● **EXERCISE PROMPT**
Only one range belongs in the answer: the line holding "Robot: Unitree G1" through the last line of the records, reproduced as is.

● **RECORD EXCERPTS**
####
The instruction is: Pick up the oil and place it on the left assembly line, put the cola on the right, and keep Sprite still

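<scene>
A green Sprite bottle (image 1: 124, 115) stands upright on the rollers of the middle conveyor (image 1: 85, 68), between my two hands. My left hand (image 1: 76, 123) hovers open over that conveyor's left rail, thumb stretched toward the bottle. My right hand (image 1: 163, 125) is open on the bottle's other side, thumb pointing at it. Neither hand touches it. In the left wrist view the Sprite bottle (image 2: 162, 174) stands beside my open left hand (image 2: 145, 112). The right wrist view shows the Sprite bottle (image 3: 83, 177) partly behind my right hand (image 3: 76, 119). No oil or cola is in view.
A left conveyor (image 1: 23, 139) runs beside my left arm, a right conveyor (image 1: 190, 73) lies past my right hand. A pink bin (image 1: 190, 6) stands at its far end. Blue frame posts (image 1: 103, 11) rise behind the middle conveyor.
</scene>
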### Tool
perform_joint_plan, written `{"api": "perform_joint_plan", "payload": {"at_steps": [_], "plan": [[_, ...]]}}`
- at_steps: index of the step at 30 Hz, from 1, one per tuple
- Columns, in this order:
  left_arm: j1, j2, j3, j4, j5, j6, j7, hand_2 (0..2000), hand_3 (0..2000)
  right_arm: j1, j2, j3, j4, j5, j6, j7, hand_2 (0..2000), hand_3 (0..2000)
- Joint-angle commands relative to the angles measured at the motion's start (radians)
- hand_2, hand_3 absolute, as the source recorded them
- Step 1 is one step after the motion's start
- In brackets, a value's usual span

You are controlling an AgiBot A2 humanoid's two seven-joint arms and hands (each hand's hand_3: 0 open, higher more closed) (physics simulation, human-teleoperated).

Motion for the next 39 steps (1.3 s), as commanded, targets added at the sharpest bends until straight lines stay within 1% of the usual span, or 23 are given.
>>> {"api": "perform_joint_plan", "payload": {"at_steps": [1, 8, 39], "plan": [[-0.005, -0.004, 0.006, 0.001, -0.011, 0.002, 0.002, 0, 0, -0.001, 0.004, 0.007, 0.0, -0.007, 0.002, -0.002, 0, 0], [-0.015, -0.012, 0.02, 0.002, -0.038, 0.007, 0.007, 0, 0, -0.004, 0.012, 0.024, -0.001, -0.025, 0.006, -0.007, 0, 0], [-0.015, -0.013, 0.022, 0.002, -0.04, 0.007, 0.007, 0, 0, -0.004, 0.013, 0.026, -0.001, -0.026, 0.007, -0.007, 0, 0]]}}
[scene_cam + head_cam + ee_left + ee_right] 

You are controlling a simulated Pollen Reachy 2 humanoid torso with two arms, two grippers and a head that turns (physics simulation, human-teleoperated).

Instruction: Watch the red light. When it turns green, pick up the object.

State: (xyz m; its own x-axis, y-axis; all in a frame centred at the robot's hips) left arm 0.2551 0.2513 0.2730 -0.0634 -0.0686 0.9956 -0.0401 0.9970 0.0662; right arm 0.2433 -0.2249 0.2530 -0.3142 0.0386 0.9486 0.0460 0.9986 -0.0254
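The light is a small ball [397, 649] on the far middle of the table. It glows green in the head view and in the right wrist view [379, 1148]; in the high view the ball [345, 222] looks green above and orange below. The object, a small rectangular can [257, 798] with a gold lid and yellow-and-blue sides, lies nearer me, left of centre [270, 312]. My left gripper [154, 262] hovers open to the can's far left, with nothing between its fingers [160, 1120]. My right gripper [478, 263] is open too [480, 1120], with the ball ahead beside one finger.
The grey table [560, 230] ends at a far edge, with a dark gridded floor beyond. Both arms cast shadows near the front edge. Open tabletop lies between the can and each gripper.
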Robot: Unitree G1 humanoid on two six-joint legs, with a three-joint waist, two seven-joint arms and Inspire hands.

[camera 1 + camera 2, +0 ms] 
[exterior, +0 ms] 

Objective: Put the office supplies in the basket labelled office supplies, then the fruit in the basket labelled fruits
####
● **WRITTEN ANSWER**
Robot: Unitree G1 humanoid on two six-joint legs, with a three-joint waist, two seven-joint arms and Inspire hands.

[camera 1 + camera 2, +0 ms] 
[exterior, +0 ms] 

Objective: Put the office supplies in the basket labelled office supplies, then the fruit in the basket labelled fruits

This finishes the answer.